Fighting the Internet Rumor Mill

The Washington Post told the story last week of Finlanday, Ohio – a small town where voters have based their visions of Barack Obama on mostly untrue rumors flying around the internet. The Post describes how many residents have been given two very different images of the Senator. They hear of him on the news and from campaign volunteers as a person “born in Hawaii, [who] is a Christian family man with a track record of public service.” But his identity according to some Finlanday residents is that Obama was “born in Africa, [and] is a possibly gay Muslim racist who refuses to recite the Pledge of Allegiance.”

This is the downside of this “Information Age” we are now living for. Sure, it affords us incredibly important abilities to find the truth – we can, for instance, track down every single vote Barack Obama made in the Illinois Legislature and the US Senate. But the downside to having millions of sources of information online is that the blog spreading blatantly untrue stories about Senator Obama is given the same weight, in some people’s eyes, as the politics page of the New York Times. And because it is so easy to plug these “facts” into the internet, fighting those rumors can be a nearly impossible job.

What the Obama campaign needs to combat these rumors is not just a way to stop false accusations of its candidate.
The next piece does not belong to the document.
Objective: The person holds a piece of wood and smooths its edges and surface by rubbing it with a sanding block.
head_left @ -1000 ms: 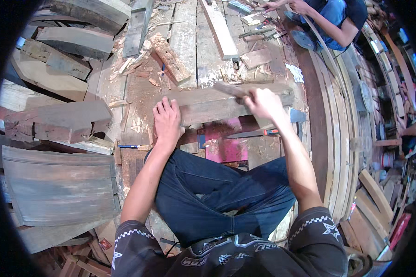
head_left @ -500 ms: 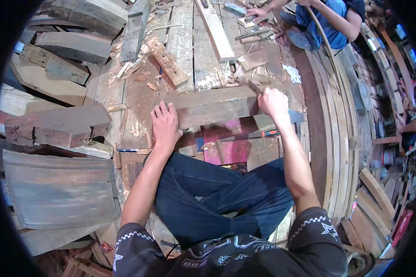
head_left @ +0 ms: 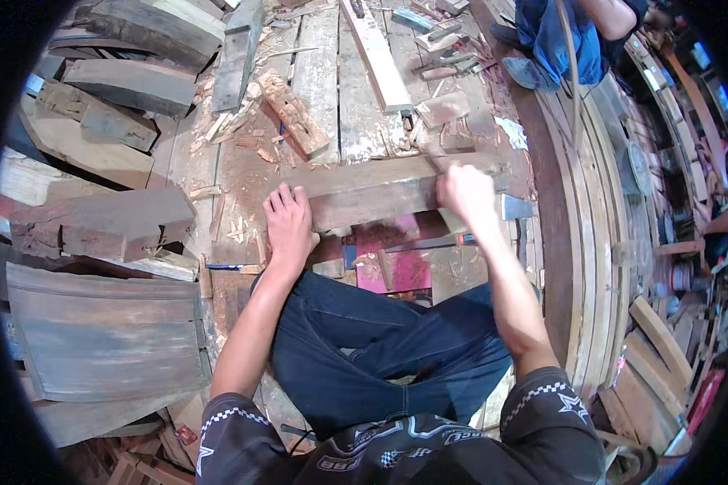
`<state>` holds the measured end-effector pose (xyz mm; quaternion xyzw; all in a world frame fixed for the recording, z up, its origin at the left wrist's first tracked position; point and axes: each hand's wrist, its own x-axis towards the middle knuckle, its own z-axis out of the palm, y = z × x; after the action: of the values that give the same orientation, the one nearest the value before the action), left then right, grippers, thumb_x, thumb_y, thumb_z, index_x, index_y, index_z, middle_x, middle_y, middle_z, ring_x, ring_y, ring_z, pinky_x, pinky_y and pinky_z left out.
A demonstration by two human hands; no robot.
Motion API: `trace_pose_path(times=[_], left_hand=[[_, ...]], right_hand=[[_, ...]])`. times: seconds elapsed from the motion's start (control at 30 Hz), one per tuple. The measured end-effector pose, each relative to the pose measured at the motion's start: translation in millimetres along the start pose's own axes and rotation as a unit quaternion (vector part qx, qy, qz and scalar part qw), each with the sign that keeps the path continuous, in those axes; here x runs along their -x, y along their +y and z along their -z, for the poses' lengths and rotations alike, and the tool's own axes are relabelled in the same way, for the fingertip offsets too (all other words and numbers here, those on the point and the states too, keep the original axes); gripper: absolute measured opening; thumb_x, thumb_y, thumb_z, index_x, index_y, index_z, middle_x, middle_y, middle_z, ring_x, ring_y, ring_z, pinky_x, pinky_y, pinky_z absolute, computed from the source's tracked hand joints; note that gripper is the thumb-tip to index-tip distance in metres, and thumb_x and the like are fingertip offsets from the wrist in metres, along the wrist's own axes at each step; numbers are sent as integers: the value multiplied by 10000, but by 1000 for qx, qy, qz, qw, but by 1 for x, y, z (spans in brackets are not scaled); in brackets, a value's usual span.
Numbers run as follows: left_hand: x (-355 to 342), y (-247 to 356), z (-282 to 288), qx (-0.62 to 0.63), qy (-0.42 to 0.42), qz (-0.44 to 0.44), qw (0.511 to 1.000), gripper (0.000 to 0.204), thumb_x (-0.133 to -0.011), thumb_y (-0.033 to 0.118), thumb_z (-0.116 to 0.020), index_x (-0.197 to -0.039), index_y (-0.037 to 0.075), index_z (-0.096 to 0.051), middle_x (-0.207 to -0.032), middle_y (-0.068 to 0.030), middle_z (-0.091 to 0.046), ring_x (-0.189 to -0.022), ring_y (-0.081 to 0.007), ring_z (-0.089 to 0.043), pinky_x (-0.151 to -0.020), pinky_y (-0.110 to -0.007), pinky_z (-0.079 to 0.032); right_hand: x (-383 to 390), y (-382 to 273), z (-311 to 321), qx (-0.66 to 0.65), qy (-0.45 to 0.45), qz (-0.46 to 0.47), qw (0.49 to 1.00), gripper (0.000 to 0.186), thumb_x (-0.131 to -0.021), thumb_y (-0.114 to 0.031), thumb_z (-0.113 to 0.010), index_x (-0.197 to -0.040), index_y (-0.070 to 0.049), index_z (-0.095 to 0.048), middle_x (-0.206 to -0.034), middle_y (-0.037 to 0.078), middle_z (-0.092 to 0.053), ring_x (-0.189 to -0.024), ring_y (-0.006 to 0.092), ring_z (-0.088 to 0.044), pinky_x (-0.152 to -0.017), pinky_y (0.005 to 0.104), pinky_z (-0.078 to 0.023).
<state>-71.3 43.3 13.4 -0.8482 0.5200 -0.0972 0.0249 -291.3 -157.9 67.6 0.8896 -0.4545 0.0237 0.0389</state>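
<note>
Across the floorboards in front of my crossed legs lies a thick wooden beam (head_left: 372, 191), greyish brown and rough. My left hand (head_left: 288, 217) grips its left end, fingers over the top edge and thumb on the near side. Toward the beam's right part, my right hand (head_left: 466, 194) is closed in a fist around a small dark block-like piece (head_left: 438, 156). That piece is smeared by motion and mostly covered by the hand, so its kind cannot be made out. Just right of the beam lies a flat grey metal blade (head_left: 516, 207).
A pink board (head_left: 408, 271) and a long tool with an orange-black handle (head_left: 464, 239) lie near my knees. Beyond the beam are a chipped wood piece (head_left: 295, 113), a pale plank (head_left: 376, 61) and chisels. Timber (head_left: 97, 222) is stacked left; another person (head_left: 562, 40) sits far right.
My right hand has shifted left along the beam with the small block, uncovering the metal blade. My left hand stays put. The other person's hands have gone from the tools at the far side.
</note>
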Motion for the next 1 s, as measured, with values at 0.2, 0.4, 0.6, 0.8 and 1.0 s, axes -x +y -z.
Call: trace_pose_path(times=[0.2, 0.4, 0.6, 0.8, 1.0], left_hand=[[2, -3, 2, 4, 11, -6, 1000, 747, -498, 257, -849, -1104, 31, -475, -1102, -151, -487, -1001, -301, -498, -861, -412, -398], [-2, 2, 1, 0, -12, 5, 1000, 702, -506, 227, -834, -1092, 71, -479, -1095, -128, -474, -1039, -290, -490, -905, -400, -394], [7, -3, 5, 12, -30, -2, 999, 679, -540, 178, -803, -1126, 61, -480, -1162, -160, -480, -1069, -305, -487, -933, -410, -388], [8, 4, 5, -11, -45, -11, 999, 707, -560, 191, -799, -1168, 66, -463, -1223, -179, -483, -1102, -313, -477, -945, -422, -382], [11, 0, 0, -18, -49, -9, 999, 698, -576, 172, -786, -1186, 45, -471, -1231, -178, -478, -1107, -319, -477, -922, -417, -381]], right_hand=[[4, -14, 34, -69, -114, 125, 983, 337, -917, -359, -522, -947, -36, -612, -790, 204, -674, -787, 379, -676, -727, 499, -538], [-25, 62, -2, 36, -115, -96, 988, 365, -905, -360, -519, -968, -25, -649, -938, 223, -683, -857, 383, -679, -764, 485, -543], [8, 13, 28, -101, -105, 80, 986, 290, -889, -328, -570, -955, -47, -599, -757, 225, -663, -778, 406, -664, -722, 509, -531], [-17, 65, 1, 37, -118, -102, 987, 359, -902, -352, -534, -941, -29, -684, -895, 233, -685, -843, 365, -689, -763, 482, -549], [14, -17, -2, -24, -94, 37, 995, 331, -899, -319, -545, -941, -7, -643, -736, 203, -674, -677, 376, -682, -619, 484, -559]])
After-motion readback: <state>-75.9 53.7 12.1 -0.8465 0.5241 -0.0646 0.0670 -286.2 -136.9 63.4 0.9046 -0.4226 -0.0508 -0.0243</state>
We used to have newspapers and television to do that: the reputable sources were well-established enough to be the trusted sources, and anyone else who tried to report and didn’t have the network’s stamp of approval wouldn’t be taken seriously. But the internet has leveled the playing field. Anyone can post anything they want, and it will be on the same platform as some of the highly-produced and fact-checked research from trusted news sources. What the Obama campaign – and all of us – need is a way to separate the reliable reporting from the unreliable, which might not be possible.